### [INSTRUCTIONS TO FOLLOW]
Output all entries precisely.

☆ ☆ ☆ ☆ ☆ ☆ ☆

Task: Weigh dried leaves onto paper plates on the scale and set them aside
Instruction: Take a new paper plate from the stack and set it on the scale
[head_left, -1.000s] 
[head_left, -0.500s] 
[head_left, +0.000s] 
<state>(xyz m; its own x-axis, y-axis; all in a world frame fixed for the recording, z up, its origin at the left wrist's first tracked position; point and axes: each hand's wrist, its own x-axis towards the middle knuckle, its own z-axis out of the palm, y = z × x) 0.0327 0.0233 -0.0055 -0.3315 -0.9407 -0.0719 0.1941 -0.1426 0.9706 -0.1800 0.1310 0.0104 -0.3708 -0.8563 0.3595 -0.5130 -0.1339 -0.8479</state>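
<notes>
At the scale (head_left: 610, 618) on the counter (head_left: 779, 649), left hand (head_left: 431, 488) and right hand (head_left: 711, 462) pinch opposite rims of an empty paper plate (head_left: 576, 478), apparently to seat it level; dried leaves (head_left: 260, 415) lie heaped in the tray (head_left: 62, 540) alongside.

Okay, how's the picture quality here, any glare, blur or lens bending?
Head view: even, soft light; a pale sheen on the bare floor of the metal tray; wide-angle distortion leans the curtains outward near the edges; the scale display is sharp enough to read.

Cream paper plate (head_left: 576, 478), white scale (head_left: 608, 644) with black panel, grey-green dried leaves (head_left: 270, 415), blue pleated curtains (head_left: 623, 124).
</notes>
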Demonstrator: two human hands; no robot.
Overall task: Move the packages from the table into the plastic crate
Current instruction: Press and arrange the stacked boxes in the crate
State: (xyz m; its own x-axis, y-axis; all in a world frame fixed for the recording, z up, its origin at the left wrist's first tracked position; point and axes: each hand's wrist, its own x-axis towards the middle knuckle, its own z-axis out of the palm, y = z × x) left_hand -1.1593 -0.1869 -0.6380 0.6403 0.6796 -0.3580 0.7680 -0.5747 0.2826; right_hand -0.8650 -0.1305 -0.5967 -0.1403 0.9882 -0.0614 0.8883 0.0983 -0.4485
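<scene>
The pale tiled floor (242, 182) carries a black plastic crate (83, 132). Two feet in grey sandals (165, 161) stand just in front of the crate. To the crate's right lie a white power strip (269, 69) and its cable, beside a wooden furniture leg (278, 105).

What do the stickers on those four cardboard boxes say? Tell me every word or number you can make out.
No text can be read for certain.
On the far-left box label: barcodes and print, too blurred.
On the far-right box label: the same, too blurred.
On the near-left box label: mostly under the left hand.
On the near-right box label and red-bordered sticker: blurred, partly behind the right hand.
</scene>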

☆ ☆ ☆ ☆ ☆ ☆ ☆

### [EXERCISE ANSWER]
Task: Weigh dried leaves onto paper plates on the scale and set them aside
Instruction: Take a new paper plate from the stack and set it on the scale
[head_left, -1.000s] 
[head_left, -0.500s] 
[head_left, +0.000s] 
<state>(xyz m; its own x-axis, y-axis; all in a world frame fixed for the recording, z up, its origin at the left wrist's first tracked position; point and axes: each hand's wrist, its own x-axis towards the middle knuckle, its own z-axis out of the palm, y = z × x) 0.0327 0.0233 -0.0055 -0.3315 -0.9407 -0.0719 0.1941 -0.1426 0.9706 -0.1800 0.1310 0.0104 -0.3708 -0.8563 0.3595 -0.5130 -0.1339 -0.8479</state>
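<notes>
At the scale (head_left: 610, 618) on the counter (head_left: 779, 649), left hand (head_left: 431, 488) and right hand (head_left: 711, 462) pinch opposite rims of an empty paper plate (head_left: 576, 478), apparently to seat it level; dried leaves (head_left: 260, 415) lie heaped in the tray (head_left: 62, 540) alongside.

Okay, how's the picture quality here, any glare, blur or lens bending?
Head view: even, soft light; a pale sheen on the bare floor of the metal tray; wide-angle distortion leans the curtains outward near the edges; the scale display is sharp enough to read.

Cream paper plate (head_left: 576, 478), white scale (head_left: 608, 644) with black panel, grey-green dried leaves (head_left: 270, 415), blue pleated curtains (head_left: 623, 124).
</notes>
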Demonstrator: two human hands; no robot.
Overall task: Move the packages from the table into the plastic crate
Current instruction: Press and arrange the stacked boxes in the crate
State: (xyz m; its own x-axis, y-axis; all in a world frame fixed for the recording, z up, its origin at the left wrist's first tracked position; point and axes: each hand's wrist, its own x-axis towards the middle knuckle, its own z-axis out of the palm, y = z × x) left_hand -1.1593 -0.1869 -0.6380 0.6403 0.6796 -0.3580 0.7680 -0.5747 0.2826; right_hand -0.8650 -0.1305 -0.5967 -0.1403 0.9882 -0.0614 0.8883 0.0983 -0.4485
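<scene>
The pale tiled floor (242, 182) carries a black plastic crate (83, 132). Two feet in grey sandals (165, 161) stand just in front of the crate. To the crate's right lie a white power strip (269, 69) and its cable, beside a wooden furniture leg (278, 105).

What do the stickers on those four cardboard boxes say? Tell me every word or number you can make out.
No text can be read for certain.
On the far-left box label: barcodes and print, too blurred.
On the far-right box label: the same, too blurred.
On the near-left box label: mostly under the left hand.
On the near-right box label and red-bordered sticker: blurred, partly behind the right hand.
</scene>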

That concludes the output.